# Exercise aim:
Gather every line in the records below that contains the word "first".

# Records for this exercise:
★ ★ ★ ★ ★ ★ ★
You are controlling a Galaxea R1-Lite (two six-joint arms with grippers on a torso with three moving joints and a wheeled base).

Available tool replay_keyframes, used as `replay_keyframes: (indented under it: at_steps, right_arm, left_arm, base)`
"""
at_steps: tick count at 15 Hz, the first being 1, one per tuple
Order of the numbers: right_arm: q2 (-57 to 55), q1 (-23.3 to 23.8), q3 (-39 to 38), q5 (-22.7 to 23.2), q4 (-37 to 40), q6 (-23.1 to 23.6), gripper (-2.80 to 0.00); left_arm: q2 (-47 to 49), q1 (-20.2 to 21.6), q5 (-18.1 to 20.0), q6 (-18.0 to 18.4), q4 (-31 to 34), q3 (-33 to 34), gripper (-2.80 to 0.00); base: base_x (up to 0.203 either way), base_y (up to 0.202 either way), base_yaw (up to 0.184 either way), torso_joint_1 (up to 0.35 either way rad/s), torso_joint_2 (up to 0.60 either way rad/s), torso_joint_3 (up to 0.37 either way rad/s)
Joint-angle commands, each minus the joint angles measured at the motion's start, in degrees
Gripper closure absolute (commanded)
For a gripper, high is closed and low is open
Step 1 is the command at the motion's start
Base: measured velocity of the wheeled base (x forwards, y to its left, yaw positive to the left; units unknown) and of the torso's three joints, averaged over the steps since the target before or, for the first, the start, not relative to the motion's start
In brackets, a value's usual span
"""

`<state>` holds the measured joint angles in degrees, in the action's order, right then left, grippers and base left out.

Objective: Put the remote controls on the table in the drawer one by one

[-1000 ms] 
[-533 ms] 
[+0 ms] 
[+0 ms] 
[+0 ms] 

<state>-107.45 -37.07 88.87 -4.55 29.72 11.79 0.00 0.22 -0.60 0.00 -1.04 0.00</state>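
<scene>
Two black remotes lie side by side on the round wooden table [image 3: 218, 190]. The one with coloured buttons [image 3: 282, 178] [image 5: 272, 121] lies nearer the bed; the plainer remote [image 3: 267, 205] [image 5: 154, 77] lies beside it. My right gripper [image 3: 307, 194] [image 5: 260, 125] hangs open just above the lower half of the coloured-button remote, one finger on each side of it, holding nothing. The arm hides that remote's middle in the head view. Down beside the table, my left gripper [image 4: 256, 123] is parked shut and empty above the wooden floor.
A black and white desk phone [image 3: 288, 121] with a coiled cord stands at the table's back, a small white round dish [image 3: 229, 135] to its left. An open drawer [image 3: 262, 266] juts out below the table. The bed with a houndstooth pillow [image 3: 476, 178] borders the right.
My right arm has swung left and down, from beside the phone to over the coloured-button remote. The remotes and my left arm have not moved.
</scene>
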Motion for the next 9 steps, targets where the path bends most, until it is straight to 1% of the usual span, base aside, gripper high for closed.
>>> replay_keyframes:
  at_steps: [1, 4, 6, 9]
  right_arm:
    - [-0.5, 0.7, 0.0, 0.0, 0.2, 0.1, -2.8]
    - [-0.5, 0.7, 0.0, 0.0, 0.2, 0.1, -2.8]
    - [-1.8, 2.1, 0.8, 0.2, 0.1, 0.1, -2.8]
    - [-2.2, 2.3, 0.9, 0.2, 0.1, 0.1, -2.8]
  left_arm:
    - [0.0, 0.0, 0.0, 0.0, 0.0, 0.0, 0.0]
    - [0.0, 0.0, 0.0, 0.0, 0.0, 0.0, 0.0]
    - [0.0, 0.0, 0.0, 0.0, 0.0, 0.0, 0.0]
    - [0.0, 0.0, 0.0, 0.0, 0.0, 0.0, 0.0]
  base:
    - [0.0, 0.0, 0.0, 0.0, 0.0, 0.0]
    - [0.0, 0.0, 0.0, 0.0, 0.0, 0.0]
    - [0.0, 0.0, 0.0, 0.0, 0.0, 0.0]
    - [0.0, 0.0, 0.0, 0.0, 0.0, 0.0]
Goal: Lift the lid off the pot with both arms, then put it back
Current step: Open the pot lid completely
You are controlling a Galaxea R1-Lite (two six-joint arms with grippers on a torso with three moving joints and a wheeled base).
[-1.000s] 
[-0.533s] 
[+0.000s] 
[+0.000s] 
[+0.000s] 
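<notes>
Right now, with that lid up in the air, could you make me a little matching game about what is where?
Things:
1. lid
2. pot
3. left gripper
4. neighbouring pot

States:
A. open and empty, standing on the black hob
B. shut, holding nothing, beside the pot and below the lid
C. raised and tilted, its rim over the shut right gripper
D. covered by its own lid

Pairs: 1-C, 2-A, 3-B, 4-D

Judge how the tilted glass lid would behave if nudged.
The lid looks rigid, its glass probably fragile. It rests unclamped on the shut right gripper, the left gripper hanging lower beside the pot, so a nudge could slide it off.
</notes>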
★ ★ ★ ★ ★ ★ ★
# Answer to the problem:
at_steps: tick count at 15 Hz, the first being 1, one per tuple
Base: measured velocity of the wheeled base (x forwards, y to its left, yaw positive to the left; units unknown) and of the torso's three joints, averaged over the steps since the target before or, for the first, the start, not relative to the motion's start

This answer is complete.